*Work to complete*.
Everything from the first line of the material below through the line containing "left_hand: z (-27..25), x" is to be printed exactly, and nothing more.

*Recorded information*.
* * *
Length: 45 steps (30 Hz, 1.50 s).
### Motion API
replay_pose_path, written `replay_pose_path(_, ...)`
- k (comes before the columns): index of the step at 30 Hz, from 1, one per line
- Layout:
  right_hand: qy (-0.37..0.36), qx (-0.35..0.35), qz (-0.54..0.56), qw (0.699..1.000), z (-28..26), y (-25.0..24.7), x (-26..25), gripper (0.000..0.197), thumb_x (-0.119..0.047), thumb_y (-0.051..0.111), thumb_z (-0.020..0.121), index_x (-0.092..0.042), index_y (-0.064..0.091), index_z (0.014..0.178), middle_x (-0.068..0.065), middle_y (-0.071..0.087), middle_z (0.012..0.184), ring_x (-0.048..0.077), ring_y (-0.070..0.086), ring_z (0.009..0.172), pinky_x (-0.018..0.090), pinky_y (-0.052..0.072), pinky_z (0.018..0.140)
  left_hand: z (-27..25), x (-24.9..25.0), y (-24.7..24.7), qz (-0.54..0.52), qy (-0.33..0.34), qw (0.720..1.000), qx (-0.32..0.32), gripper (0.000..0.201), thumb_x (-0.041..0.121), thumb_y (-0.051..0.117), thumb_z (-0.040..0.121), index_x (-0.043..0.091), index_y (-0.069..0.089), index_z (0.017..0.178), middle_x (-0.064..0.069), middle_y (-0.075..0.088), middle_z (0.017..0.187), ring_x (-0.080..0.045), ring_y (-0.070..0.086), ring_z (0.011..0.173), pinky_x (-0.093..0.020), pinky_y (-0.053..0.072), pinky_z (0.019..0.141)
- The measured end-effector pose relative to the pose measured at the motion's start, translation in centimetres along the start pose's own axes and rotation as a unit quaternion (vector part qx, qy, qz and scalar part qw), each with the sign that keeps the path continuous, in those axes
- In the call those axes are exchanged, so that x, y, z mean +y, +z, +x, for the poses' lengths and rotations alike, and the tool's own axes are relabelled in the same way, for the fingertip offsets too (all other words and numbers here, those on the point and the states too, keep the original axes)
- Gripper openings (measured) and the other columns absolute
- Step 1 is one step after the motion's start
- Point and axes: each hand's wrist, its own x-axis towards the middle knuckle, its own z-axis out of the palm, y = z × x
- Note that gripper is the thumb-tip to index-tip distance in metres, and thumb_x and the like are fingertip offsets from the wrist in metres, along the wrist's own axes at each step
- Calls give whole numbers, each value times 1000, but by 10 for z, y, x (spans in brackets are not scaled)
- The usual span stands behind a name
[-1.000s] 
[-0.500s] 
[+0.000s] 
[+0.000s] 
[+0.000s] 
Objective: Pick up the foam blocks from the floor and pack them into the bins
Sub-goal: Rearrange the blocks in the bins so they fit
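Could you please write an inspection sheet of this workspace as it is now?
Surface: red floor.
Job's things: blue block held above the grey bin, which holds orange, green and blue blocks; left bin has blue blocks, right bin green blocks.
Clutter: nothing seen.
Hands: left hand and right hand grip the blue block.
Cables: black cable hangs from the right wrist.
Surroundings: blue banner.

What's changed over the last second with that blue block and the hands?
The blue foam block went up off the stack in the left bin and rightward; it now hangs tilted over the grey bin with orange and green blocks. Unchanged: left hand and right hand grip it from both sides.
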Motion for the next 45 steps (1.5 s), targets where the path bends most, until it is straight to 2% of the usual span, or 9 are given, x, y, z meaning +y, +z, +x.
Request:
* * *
*Answer to this task*.
Length: 45 steps (30 Hz, 1.50 s).
### Motion API
replay_pose_path, written `replay_pose_path(_, ...)`
- k (comes before the columns): index of the step at 30 Hz, from 1, one per line
- Layout:
  right_hand: qy (-0.37..0.36), qx (-0.35..0.35), qz (-0.54..0.56), qw (0.699..1.000), z (-28..26), y (-25.0..24.7), x (-26..25), gripper (0.000..0.197), thumb_x (-0.119..0.047), thumb_y (-0.051..0.111), thumb_z (-0.020..0.121), index_x (-0.092..0.042), index_y (-0.064..0.091), index_z (0.014..0.178), middle_x (-0.068..0.065), middle_y (-0.071..0.087), middle_z (0.012..0.184), ring_x (-0.048..0.077), ring_y (-0.070..0.086), ring_z (0.009..0.172), pinky_x (-0.018..0.090), pinky_y (-0.052..0.072), pinky_z (0.018..0.140)
  left_hand: z (-27..25), x (-24.9..25.0), y (-24.7..24.7), qz (-0.54..0.52), qy (-0.33..0.34), qw (0.720..1.000), qx (-0.32..0.32), gripper (0.000..0.201), thumb_x (-0.041..0.121), thumb_y (-0.051..0.117), thumb_z (-0.040..0.121), index_x (-0.043..0.091), index_y (-0.069..0.089), index_z (0.017..0.178), middle_x (-0.064..0.069), middle_y (-0.075..0.088), middle_z (0.017..0.187), ring_x (-0.080..0.045), ring_y (-0.070..0.086), ring_z (0.011..0.173), pinky_x (-0.093..0.020), pinky_y (-0.053..0.072), pinky_z (0.019..0.141)

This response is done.